* The task: Nothing but the lines from the start of the records below through the line that has "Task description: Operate" should appear, each exactly as given.

* Data records:
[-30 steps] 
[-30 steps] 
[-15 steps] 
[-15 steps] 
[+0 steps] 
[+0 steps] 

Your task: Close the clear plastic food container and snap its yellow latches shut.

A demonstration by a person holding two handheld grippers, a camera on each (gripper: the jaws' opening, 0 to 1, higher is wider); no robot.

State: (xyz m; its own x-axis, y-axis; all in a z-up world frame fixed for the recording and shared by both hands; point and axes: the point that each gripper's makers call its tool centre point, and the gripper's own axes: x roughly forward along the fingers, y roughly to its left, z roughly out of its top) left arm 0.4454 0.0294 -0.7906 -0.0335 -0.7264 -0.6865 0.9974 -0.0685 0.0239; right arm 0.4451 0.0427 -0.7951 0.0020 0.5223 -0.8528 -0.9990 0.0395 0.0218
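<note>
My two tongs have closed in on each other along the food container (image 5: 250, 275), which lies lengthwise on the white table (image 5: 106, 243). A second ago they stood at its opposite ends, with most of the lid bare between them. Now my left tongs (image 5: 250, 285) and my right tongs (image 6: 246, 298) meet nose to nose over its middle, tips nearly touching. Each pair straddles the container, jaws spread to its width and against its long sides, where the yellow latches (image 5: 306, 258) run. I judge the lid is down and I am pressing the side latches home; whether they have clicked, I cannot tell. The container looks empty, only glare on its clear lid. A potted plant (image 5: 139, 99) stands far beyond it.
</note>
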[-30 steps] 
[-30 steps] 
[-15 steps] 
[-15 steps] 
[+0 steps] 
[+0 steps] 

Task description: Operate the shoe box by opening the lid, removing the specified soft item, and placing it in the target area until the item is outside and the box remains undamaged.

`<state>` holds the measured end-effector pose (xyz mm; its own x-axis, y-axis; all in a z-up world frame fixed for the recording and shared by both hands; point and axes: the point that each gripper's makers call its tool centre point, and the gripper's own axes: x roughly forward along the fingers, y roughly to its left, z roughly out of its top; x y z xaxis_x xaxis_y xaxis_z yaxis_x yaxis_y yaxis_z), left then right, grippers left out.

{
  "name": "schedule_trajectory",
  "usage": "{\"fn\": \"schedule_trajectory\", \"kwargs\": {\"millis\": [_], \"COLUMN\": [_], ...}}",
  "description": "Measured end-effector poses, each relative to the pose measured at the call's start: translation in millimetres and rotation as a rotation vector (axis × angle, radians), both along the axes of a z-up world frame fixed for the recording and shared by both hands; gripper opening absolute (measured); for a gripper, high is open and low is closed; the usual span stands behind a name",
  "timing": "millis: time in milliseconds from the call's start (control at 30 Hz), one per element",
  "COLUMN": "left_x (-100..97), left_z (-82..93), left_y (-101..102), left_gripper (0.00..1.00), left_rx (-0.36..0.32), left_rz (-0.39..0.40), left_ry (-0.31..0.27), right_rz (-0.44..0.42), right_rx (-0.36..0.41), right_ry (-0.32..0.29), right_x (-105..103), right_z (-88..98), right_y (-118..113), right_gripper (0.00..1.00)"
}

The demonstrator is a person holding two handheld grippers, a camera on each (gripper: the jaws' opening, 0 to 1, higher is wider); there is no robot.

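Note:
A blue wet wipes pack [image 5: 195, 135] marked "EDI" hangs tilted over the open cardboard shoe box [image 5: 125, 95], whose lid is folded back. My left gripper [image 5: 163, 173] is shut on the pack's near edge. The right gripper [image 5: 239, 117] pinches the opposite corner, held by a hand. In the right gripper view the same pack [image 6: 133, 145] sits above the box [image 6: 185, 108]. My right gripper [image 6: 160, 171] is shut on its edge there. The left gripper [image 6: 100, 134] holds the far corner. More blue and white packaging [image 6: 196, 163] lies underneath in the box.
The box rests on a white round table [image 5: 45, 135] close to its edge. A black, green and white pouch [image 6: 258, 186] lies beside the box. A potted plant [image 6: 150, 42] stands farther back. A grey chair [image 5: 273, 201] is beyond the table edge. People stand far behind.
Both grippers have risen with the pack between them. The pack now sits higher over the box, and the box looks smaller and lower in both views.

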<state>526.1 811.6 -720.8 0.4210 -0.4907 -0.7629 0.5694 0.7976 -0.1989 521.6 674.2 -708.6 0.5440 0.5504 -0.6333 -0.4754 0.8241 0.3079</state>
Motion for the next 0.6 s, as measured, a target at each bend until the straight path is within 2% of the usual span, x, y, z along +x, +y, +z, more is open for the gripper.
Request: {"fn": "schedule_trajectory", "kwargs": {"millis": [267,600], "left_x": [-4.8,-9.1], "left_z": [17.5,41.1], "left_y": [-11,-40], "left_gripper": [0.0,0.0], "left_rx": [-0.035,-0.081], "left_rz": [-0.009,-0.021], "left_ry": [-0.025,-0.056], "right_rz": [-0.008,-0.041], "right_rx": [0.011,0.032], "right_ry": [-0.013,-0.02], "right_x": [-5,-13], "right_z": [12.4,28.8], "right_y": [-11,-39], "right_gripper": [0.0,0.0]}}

* Response:
[-30 steps] 
[-30 steps] 
[-15 steps] 
[-15 steps] 
[+0 steps] 
[+0 steps] 

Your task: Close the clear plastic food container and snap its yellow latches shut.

A demonstration by a person holding two handheld grippers, a camera on each (gripper: the jaws' opening, 0 to 1, higher is wider); no robot.

State: (xyz m; its own x-axis, y-axis; all in a z-up world frame fixed for the recording and shared by both hands; point and axes: the point that each gripper's makers call its tool centre point, and the gripper's own axes: x roughly forward along the fingers, y roughly to its left, z roughly out of its top) left arm 0.4454 0.0294 -0.7906 -0.0335 -0.7264 -0.6865 0.9974 -0.0685 0.0239; right arm 0.4451 0.0427 -0.7951 0.0020 0.5223 -0.8528 -0.9990 0.0395 0.0218
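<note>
My two tongs have closed in on each other along the food container (image 5: 250, 275), which lies lengthwise on the white table (image 5: 106, 243). A second ago they stood at its opposite ends, with most of the lid bare between them. Now my left tongs (image 5: 250, 285) and my right tongs (image 6: 246, 298) meet nose to nose over its middle, tips nearly touching. Each pair straddles the container, jaws spread to its width and against its long sides, where the yellow latches (image 5: 306, 258) run. I judge the lid is down and I am pressing the side latches home; whether they have clicked, I cannot tell. The container looks empty, only glare on its clear lid. A potted plant (image 5: 139, 99) stands far beyond it.
</note>
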[-30 steps] 
[-30 steps] 
[-15 steps] 
[-15 steps] 
[+0 steps] 
[+0 steps] 

Task description: Operate the shoe box by opening the lid, removing the specified soft item, and placing it in the target area until the item is outside and the box remains undamaged.

What the exercise required has been answered in full.